§ What you are asked to do
Your job here is to restate every record exactly, pictures excluded.

[Extracted data Boundary: Start]

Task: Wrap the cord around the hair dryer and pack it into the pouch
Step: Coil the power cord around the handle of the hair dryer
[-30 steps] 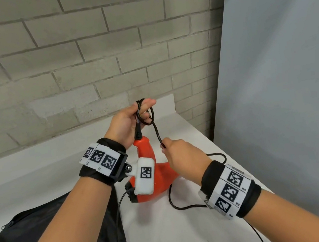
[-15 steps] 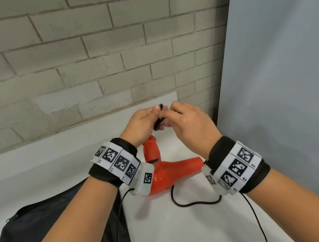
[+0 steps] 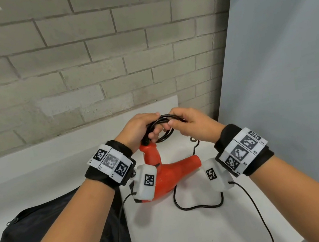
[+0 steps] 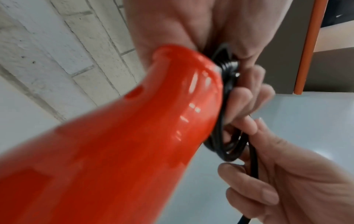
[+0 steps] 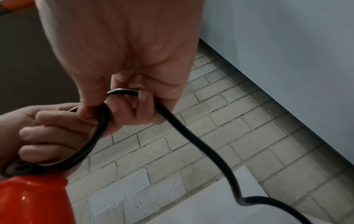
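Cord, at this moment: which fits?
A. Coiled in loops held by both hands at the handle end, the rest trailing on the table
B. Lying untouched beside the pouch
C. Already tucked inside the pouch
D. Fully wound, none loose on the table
A: the left hand and right hand hold loops of the cord above the hair dryer handle, while slack curves across the table.

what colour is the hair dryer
Bright glossy orange-red; the hair dryer shows best in the left wrist view.
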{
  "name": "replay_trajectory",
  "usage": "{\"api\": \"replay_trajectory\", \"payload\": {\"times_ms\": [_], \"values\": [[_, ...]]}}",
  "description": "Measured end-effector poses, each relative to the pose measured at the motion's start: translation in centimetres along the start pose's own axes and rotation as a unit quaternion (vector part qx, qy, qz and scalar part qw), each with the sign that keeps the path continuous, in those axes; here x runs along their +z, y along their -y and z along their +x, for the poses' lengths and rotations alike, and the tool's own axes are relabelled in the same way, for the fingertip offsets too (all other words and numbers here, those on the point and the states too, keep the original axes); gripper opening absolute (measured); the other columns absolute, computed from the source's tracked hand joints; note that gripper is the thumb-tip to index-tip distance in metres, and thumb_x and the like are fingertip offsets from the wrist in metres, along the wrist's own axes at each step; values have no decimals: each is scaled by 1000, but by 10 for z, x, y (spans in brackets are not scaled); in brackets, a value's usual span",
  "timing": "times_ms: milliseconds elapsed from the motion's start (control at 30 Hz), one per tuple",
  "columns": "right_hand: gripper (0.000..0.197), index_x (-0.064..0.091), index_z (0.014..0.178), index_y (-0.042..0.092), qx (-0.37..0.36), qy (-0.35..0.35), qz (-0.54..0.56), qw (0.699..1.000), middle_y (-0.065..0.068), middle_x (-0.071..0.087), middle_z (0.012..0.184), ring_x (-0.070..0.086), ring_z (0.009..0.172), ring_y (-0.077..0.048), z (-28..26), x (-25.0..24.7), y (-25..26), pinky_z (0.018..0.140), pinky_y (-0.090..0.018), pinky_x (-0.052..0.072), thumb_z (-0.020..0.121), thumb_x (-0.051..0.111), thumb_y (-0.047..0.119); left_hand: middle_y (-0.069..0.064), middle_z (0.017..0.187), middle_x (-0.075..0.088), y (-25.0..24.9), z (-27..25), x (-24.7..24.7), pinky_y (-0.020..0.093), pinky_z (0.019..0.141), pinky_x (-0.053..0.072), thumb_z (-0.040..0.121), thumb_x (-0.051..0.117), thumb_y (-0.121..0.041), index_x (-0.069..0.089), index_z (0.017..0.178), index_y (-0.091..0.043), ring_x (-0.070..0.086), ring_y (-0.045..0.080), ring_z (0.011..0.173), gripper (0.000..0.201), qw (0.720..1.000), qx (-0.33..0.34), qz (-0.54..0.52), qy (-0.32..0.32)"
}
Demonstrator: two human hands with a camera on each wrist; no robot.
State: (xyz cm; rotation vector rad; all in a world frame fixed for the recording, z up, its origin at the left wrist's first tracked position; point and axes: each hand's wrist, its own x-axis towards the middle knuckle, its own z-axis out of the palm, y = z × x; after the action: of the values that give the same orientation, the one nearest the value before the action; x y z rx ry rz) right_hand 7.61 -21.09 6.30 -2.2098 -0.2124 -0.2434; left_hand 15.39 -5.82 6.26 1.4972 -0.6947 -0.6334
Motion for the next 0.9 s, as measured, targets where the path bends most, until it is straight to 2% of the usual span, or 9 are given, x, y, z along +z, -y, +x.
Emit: {"api": "replay_trajectory", "payload": {"times_ms": [133,267,333,433,467,533,633,733,900], "values": [[26,57,70,23,-5,-44,9,999,10,51,61,44,47,6,1,0,-1,52,-6,35,92,51,12,-5,47,52,-1,3,0,18,42,38,97,34,-16,61,77,0,39,6,37,38,1000,-16,-11,1],[21,70,75,8,-5,-70,16,997,14,54,47,45,45,4,4,-2,3,49,-6,34,90,56,13,-7,38,40,-2,3,0,19,41,33,95,30,-17,61,71,-5,26,3,32,41,999,-23,-41,12],[22,70,77,5,2,-71,19,997,16,53,41,41,42,0,6,-2,3,47,-9,31,90,56,15,-9,36,35,-1,2,1,18,41,30,95,32,-17,62,64,-10,25,3,32,43,1000,-9,-15,0],[24,69,86,11,2,-38,46,998,1,62,65,43,52,-18,8,-1,-4,51,-28,36,93,50,23,-11,36,33,1,-1,0,17,41,31,96,34,-18,56,68,-8,27,4,34,37,1000,1,2,-9],[25,67,88,13,5,-34,77,996,-5,60,71,41,50,-16,7,0,-9,49,-25,37,95,45,22,-11,36,33,2,-2,-1,17,41,32,96,34,-18,54,69,-7,28,3,34,36,1000,1,-6,-10],[27,61,91,17,23,-49,111,992,0,59,75,39,46,-8,2,4,-21,46,-16,35,99,36,14,-11,36,33,3,-3,-4,17,41,34,96,32,-18,53,70,-7,27,3,33,35,999,-1,-31,-20],[25,55,96,23,42,-57,17,997,5,58,69,41,48,-3,-4,22,-35,53,-16,37,100,31,16,-11,36,33,4,-3,-9,16,39,34,97,32,-19,54,71,-7,26,1,31,36,997,-4,-67,-45],[24,51,108,14,44,-38,-46,997,-2,57,70,48,58,-5,-8,40,-41,62,-15,39,100,28,20,-11,36,33,4,-1,-14,15,38,32,97,33,-19,56,72,-6,26,1,30,36,994,2,-80,-77],[27,53,105,7,25,-99,-106,989,-8,53,66,54,63,-28,-9,37,-40,67,-41,49,99,31,23,-8,34,32,2,-1,-23,15,36,29,97,33,-19,56,73,-6,25,2,30,36,990,6,-77,-120]]}}
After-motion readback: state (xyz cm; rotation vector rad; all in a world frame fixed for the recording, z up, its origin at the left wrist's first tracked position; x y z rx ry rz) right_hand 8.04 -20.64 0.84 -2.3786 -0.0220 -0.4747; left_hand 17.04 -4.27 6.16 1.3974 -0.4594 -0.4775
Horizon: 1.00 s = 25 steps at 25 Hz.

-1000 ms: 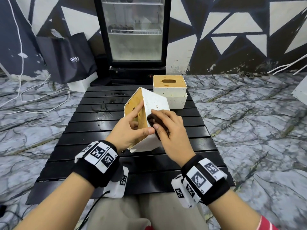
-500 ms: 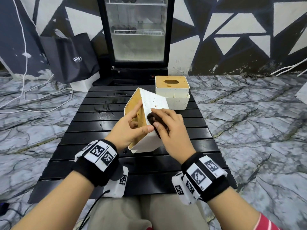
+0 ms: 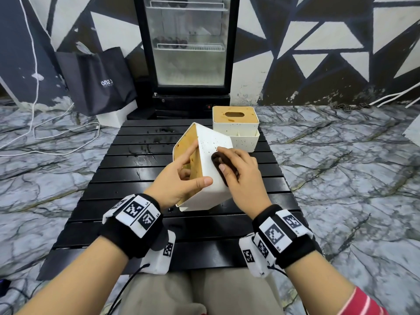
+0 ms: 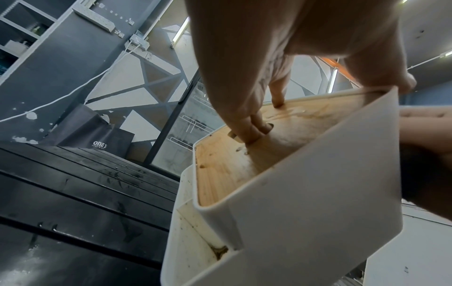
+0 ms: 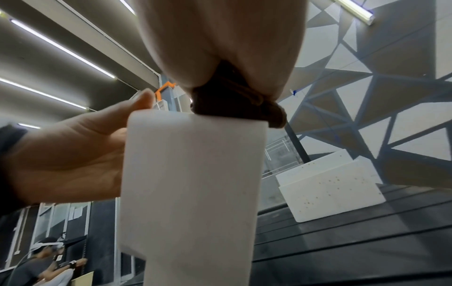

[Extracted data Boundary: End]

§ Task response
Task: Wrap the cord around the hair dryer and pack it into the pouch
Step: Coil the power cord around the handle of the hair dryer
[-30 steps] 
[-15 steps] 
[+0 steps] 
[+0 steps] 
[+0 steps] 
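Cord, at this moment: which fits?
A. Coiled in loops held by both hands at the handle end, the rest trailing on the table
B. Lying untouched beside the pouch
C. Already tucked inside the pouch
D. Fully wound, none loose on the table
A: the left hand and right hand hold loops of the cord above the hair dryer handle, while slack curves across the table.

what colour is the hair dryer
Bright glossy orange-red; the hair dryer shows best in the left wrist view.
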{
  "name": "replay_trajectory",
  "usage": "{\"api\": \"replay_trajectory\", \"payload\": {\"times_ms\": [_], \"values\": [[_, ...]]}}",
  "description": "Measured end-effector poses, each relative to the pose measured at the motion's start: translation in centimetres along the start pose's own axes and rotation as a unit quaternion (vector part qx, qy, qz and scalar part qw), each with the sign that keeps the path continuous, in those axes; here x runs along their +z, y along their -y and z along their +x, for the poses' lengths and rotations alike, and the tool's own axes are relabelled in the same way, for the fingertip offsets too (all other words and numbers here, those on the point and the states too, keep the original axes); gripper opening absolute (measured); the other columns absolute, computed from the source's tracked hand joints; note that gripper is the thumb-tip to index-tip distance in metres, and thumb_x and the like are fingertip offsets from the wrist in metres, along the wrist's own axes at each step; values have no decimals: each is scaled by 1000, but by 10 for z, x, y (spans in brackets are not scaled); in brackets, a value's usual span",
  "timing": "times_ms: milliseconds elapsed from the motion's start (control at 30 Hz), one per tuple",
  "columns": "right_hand: gripper (0.000..0.197), index_x (-0.064..0.091), index_z (0.014..0.178), index_y (-0.042..0.092), qx (-0.37..0.36), qy (-0.35..0.35), qz (-0.54..0.56), qw (0.699..1.000), middle_y (-0.065..0.068), middle_x (-0.071..0.087), middle_z (0.012..0.184), ring_x (-0.070..0.086), ring_z (0.009..0.172), ring_y (-0.077..0.048), z (-28..26), x (-25.0..24.7), y (-25..26), pinky_z (0.018..0.140), pinky_y (-0.090..0.018), pinky_x (-0.052..0.072), thumb_z (-0.020..0.121), thumb_x (-0.051..0.111), thumb_y (-0.047..0.119); left_hand: middle_y (-0.069..0.064), middle_z (0.017..0.187), middle_x (-0.075..0.088), y (-25.0..24.9), z (-27..25), x (-24.7..24.7), pinky_y (-0.020..0.093), pinky_z (0.019..0.141), pinky_x (-0.053..0.072), thumb_z (-0.040..0.121), thumb_x (-0.051..0.117), thumb_y (-0.121..0.041), index_x (-0.069..0.089), index_z (0.017..0.178), index_y (-0.091..0.043), ring_x (-0.070..0.086), ring_y (-0.045..0.080), ring_z (0.011..0.173), gripper (0.000..0.201), qw (0.720..1.000), qx (-0.33..0.34), qz (-0.54..0.52), qy (-0.32..0.32)"
}
Demonstrator: two human hands with a camera on each wrist; no robot.
State: (xyz cm; rotation vector rad; all in a world frame fixed for the recording, z up, its origin at the left wrist's first tracked position; point and axes: each hand's wrist, its own x-axis towards the middle knuckle, its own z-axis out of the palm, y = z × x; after the action: of the values that give the same orientation, the one nearest the value before the action; x y z rx ry rz) right_hand 7.61 -21.09 6.30 -2.2098 -0.2124 -0.2434; left_hand 15.39 -5.82 6.26 1.4972 -0.6947 -0.6334
Motion for the next 0.9 s, as measured, targets where the path bends most, until it is straight to 2% of the usual span, or 9 are given, x, y, z along +z, -y, +x.
Emit: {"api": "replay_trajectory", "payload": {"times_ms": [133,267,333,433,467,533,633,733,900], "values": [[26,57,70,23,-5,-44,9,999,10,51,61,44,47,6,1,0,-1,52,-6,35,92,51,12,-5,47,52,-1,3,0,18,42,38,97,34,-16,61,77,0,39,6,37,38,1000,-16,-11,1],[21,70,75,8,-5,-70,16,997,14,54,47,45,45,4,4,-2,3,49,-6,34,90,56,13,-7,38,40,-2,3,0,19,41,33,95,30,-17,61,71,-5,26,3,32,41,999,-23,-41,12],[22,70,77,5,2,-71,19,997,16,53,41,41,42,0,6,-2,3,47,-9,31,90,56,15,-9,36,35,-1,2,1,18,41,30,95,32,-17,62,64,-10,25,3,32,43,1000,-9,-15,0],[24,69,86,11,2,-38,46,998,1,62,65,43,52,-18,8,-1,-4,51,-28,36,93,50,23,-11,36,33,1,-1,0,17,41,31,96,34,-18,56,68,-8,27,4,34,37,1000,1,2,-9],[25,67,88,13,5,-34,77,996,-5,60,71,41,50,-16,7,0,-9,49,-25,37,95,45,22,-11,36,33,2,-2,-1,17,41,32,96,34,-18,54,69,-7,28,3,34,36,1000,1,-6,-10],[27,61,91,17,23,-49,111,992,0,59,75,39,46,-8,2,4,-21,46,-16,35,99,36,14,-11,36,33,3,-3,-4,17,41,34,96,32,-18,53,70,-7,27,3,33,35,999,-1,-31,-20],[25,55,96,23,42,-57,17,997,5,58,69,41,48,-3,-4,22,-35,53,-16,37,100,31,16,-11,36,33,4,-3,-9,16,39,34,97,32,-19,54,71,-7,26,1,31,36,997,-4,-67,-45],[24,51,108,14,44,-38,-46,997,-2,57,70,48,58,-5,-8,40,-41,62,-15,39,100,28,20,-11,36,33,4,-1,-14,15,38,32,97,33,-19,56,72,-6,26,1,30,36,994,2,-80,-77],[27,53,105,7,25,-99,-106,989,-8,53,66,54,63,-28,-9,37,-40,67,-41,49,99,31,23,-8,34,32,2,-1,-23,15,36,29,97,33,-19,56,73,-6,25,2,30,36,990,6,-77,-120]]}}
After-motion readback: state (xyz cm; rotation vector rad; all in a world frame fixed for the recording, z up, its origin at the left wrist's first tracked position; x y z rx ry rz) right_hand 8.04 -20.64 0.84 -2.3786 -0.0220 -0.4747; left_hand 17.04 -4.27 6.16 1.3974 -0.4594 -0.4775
Horizon: 1.00 s = 25 steps at 25 Hz.

-1000 ms: 
-500 ms: 
+0 ms: 
+0 ms: 
+0 ms: 

What the exercise required has been answered in full.